Regarding the limitation wherein the heat shrinkage factor at 150°C after formation of the crosslinked structure is 0.02 to 0.91 times the heat shrinkage factor at 150°C before formation of the crosslinked structure, the broadest reasonable interpretation as set forth above includes “a microporous membrane where the content of the polyolefin 50 wt% to 100 wt%, and the polyolefin having a weight-average molecular weight of 100,000 or higher and less than 1,000,000 would have the right heat shrinkage factor.” (Refer to the instant specification at [0083].) Ryu at [0073] teaches the use of a silane master batch powder (3.34 wt%), HDPE (35 wt%), and liquid paraffin oil (65 wt%), where the liquid paraffin in subsequently extracted. Ryu at [0073] teaches that the HDPE has a weight-average molecular weight of 300,000. Examiner notes that HDPE is an example of a polyolefin. Therefore, Ryu’s separator meets the instant heat shrinkage factor limitations.
Regarding claim 2, Ryu teaches all of the limitations as set forth above, and Ryu further teaches wherein the crosslinked structure in layer A is formed by an acid, a base, swelling, or a compound generated inside the electricity storage device. ([0060] “crosslinking catalyst … organic bases, inorganic acids, and organic acids”)
Regarding claim 12, Ryu teaches all of the limitations as set forth above. Ryu further teaches an electricity storage device comprising an electrode, the separator for an electricity storage device according to claim 1, and a nonaqueous electrolyte solution. ([0003], [0068] “salts containing ions … dissolved or dissociated in organic solvents including … propylene carbonate”)
Regarding claim 15, Ryu teaches all of the limitations as set forth above. Ryu does not explicitly teach an electricity storage device assembly kit, comprising the following two elements:(1) an exterior body housing a laminated stack or wound body of electrodes and the separator for an electricity storage device according to claim 1; and (2) a container housing a nonaqueous electrolyte solution. However, Ryu teaches [0003] a battery comprising all of these components. A person of ordinary skill would understand that a product that is typically sold fully assembled (e.g. a battery) can be sold in an unfinished state (e.g. a battery with casing where the electrolyte in not yet installed.)
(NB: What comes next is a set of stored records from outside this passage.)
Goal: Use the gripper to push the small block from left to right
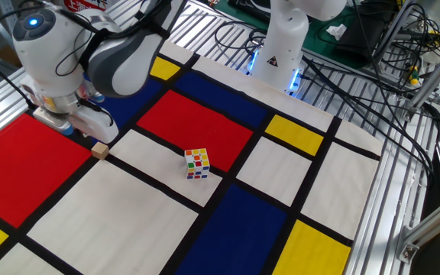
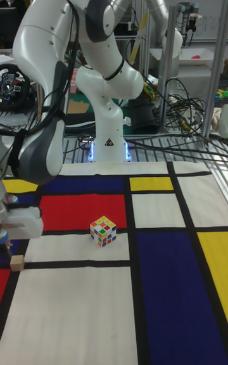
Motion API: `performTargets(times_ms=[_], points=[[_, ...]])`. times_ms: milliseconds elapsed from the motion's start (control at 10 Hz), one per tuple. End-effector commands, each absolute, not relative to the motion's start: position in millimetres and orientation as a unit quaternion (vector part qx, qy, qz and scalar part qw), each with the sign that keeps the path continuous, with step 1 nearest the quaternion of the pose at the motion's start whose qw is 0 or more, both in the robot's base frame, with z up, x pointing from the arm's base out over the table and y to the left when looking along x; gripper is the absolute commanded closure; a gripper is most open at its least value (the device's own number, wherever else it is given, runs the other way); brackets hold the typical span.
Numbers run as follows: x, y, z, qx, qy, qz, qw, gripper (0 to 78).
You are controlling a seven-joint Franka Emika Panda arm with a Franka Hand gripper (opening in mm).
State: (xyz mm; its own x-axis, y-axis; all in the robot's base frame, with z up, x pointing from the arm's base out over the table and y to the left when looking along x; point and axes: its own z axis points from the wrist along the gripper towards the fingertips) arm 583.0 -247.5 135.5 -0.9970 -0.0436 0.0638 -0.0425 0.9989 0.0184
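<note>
Gripper (image 1: pixel 82 137): low over the mat, just left of the block; fingers mostly hidden, so its opening cannot be told.
Block (image 1: pixel 100 151): on a black line between the red and white panels.
Puzzle cube (image 1: pixel 197 163): right of the block, apart.

Fixed view: gripper (image 1: pixel 73 130) sits low over the mat (image 1: pixel 281 168), at its left side. Small block (image 1: pixel 100 150) lies on the mat just beside the jaws, right of them and slightly nearer the camera; contact cannot be told. Puzzle cube (image 1: pixel 197 163) lies on the mat farther right of the jaws, well apart from the block. Robot base (image 1: pixel 277 46) stands beyond the mat's far edge, far right of the jaws.

Tall fixed view: gripper (image 2: pixel 6 246) at the left frame edge, block (image 2: pixel 17 263) just below-right of it, cube (image 2: pixel 103 230) farther right.
</note>
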Motion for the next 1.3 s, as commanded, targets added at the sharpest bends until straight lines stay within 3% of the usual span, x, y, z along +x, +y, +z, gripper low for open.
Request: performTargets(times_ms=[100, 600, 1300], points=[[589.8, -289.1, 107.4, 0.015, -0.996, 0.082, 0.038, 77.6], [553.8, -288.4, 86.4, -0.006, -0.994, 0.098, 0.045, 77.6], [554.9, -286.7, 82.9, -0.011, -0.996, 0.068, 0.049, 77.6]])
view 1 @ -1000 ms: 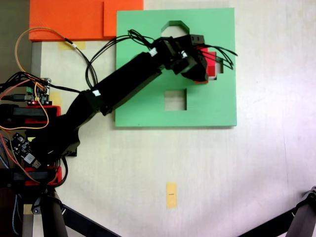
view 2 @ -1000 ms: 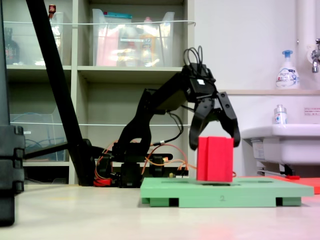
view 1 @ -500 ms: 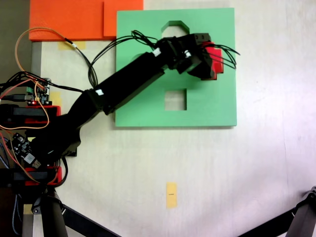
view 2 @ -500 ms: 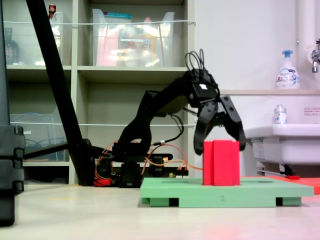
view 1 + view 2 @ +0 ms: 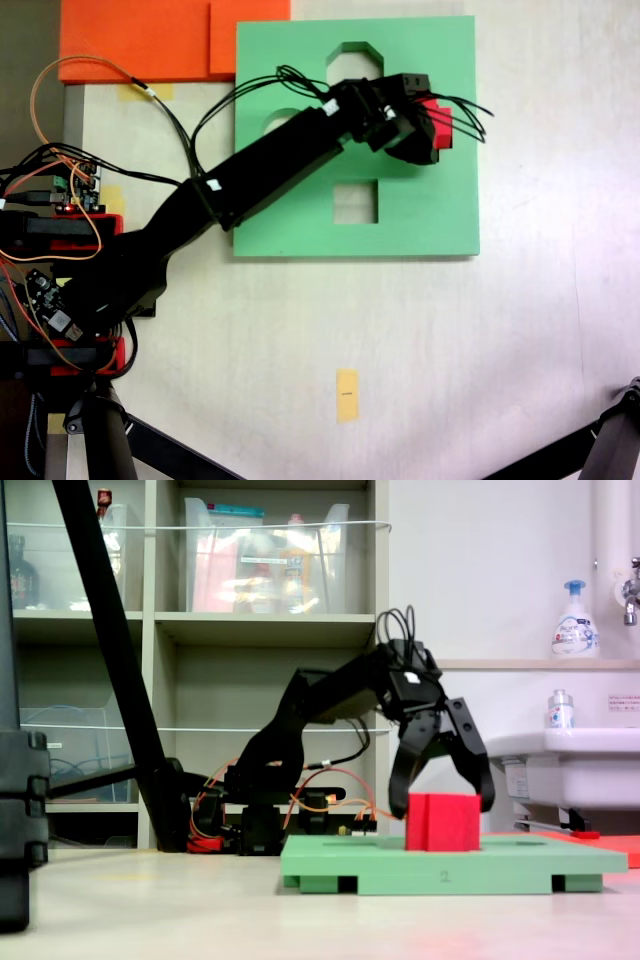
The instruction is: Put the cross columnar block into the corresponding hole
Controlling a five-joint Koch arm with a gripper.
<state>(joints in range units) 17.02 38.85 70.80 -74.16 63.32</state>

Regarding claim 16, Ryu teaches all of the limitations as set forth above. Ryu further teaches wherein the nonaqueous electrolyte solution includes a fluorine (F)-containing lithium salt. ([0069] PF6-)
Regarding claim 17, Ryu teaches all of the limitations as set forth above. Ryu further teaches wherein the nonaqueous electrolyte solution includes lithium hexafluorophosphate (LiPF6).
Regarding claim 18, Ryu teaches all of the limitations as set forth above. Ryu further teaches wherein the nonaqueous electrolyte solution is an acid solution and/or a base solution. ([0069] PF6-)
Claims 3-7, 9, 12 and 21 is/are rejected under pre-AIA 35 U.S.C. 103(a) as being unpatentable over Ryu (KR 20160146134A, as cited by Applicant in an IDS, with references to the paragraph numbering of the English translation provided herewith) in view of Murata (JP 2011000832A).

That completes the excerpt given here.